- [Instructions to follow]:
State only how many lines below include the string "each".

- [Input data]:
──────────────────────────────

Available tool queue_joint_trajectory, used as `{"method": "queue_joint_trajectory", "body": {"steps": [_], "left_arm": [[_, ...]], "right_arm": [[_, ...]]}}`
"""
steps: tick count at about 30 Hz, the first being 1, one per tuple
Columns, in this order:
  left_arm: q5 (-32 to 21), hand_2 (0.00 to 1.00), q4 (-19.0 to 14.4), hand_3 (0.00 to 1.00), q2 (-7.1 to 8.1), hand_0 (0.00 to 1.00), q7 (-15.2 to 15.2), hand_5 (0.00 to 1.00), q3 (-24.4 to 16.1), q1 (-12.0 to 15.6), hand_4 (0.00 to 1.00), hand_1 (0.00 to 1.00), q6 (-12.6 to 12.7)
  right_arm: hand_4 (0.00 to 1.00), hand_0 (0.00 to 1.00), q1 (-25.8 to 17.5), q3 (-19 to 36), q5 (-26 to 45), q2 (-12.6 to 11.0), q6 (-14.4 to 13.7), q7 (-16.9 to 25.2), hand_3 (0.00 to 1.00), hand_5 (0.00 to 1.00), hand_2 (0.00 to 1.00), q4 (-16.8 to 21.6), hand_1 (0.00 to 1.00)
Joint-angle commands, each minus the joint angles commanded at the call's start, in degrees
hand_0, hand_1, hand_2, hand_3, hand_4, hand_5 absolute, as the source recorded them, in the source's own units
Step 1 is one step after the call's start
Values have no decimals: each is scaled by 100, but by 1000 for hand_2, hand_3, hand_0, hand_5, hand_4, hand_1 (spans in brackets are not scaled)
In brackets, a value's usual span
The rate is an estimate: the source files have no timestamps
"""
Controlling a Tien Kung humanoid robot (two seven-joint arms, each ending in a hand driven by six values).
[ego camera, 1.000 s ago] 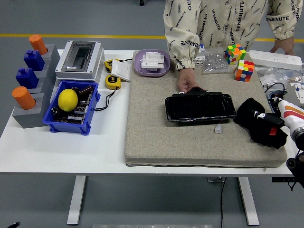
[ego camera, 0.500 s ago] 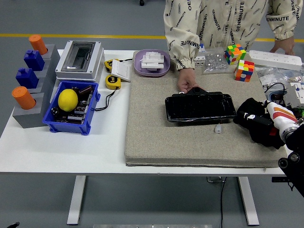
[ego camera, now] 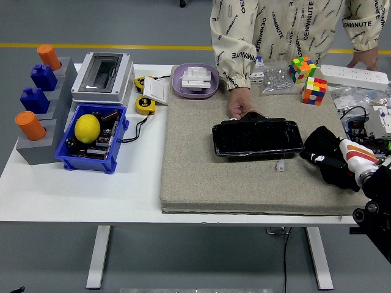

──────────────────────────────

- [Answer box]:
3